Competitive conditions may be substantially affected by various forms of energy legislation and/or regulation considered from time to time by the government of the United States and other countries, as well as factors that we cannot control, including international political conditions, overall levels of supply and demand for oil and gas, and the markets for synthetic fuels and alternative energy sources.
Compliance with Government Regulation
Our current and future operation and exploration activities are or will be subject to various laws and regulations in US and Canada in which we do or will conduct our activities. These laws and regulations govern the protection of the environment, conservation, prospecting, development, energy production, taxes, labor standards, occupational health, work safety, toxic substances, chemical products and materials, waste management, and other matters relating to the oil and gas industry.
Permits, registrations or other authorizations will be required for the operation of our future facilities and for our future oil and gas exploration and production activities. These permits, registrations or authorizations are subject to revocation, modification and renewal. Governmental authorities have the power to enforce compliance with these regulatory requirements, the provisions of required permits, registrations or other authorizations, and lease conditions, and violators are subject to civil and criminal penalties, including fines, injunctions or both. Failure to obtain or maintain a required permit may also result in the imposition of civil and criminal penalties. Third parties may have the right to sue to enforce compliance.
20
We expect to be able to comply with those laws and do not believe that compliance will have a material adverse effect on our competitive position. We have obtained, and intend to obtain all licenses and permits required by all applicable regulatory agencies in connection with any oil and gas operations we carry out and our future exploration activities. We intend to maintain standards of environmental compliance consistent with regulatory requirements. We have obtained, and will obtain at the appropriate time, environmental permits, licenses or approvals required for our operations. We are not aware of any material violations of environmental permits, licenses or approvals issued with respect to our operations. We believe that the operator of the properties in which we have an interest complies with all applicable laws, rules and regulations relating to the control of air emissions on the properties. At this time, we do not anticipate any material capital expenditures to comply with various environmental requirements.
Compliance with environmental requirements, including financial assurance requirements and the costs associated with the cleanup of any spill, could have a material adverse effect on our capital expenditures, earnings or competitive position. Failure to comply with any laws and regulations may result in the assessment of administrative, civil and criminal penalties, the imposition of injunctive relief or both.
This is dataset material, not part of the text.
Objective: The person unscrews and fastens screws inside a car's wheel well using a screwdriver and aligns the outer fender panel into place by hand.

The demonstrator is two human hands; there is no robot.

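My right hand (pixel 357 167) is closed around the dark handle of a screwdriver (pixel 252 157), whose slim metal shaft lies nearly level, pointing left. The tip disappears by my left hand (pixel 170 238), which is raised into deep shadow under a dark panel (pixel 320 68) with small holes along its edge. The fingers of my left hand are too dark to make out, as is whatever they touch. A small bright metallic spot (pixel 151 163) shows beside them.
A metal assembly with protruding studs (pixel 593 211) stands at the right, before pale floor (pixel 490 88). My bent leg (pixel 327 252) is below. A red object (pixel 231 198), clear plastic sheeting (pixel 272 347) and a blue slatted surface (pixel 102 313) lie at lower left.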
Legislation affecting the oil and gas industry is under constant review for amendment or expansion, frequently increasing the regulatory burden. Changes in any of these laws and regulations could have a material adverse effect on business. In view of the many uncertainties with respect to current and future laws and regulations, including their applicability to us, we cannot predict the overall effect of such laws and regulations on our future operations.
US Regulations
Our operations are or will be subject to various types of regulation at the federal, state and local levels. Such regulation includes requiring permits for the drilling of wells; maintaining bonding requirements in order to drill or operate wells; implementing spill prevention plans; submitting notification and receiving permits relating to the presence, use and release of certain materials incidental to oil and gas operations; and regulating the location of wells, the method of drilling and casing wells, the use, transportation, storage and disposal of fluids and materials used in connection with drilling and production activities, surface usage and the restoration of properties upon which wells have been drilled, the plugging and abandoning of wells and the transporting of production. Our operations are or will be also subject to various conservation matters, including the regulation of the size of drilling and spacing units or proration units, the number of wells which may be drilled in a unit, and the unitization or pooling of oil and gas properties. In this regard, some states allow the forced pooling or integration of tracts to facilitate exploration while other states rely on voluntary pooling of lands and leases, which may make it more difficult to develop oil and gas properties. In addition, state conservation laws establish maximum rates of production from oil and gas wells, generally limit the venting or flaring of gas, and impose certain requirements regarding the ratable purchase of production. The effect of these regulations is to limit the amounts of oil and gas we may be able to produce from our wells and to limit the number of wells or the locations at which we may be able to drill.
21
Operations on properties in which we have an interest are subject to extensive federal, state and local environmental laws that regulate the discharge or disposal of materials or substances into the environment and otherwise are intended to protect the environment. Numerous governmental agencies issue rules and regulations to implement and enforce such laws, which are often difficult and costly to comply with and which carry substantial administrative, civil and criminal penalties and in some cases injunctive relief for failure to comply.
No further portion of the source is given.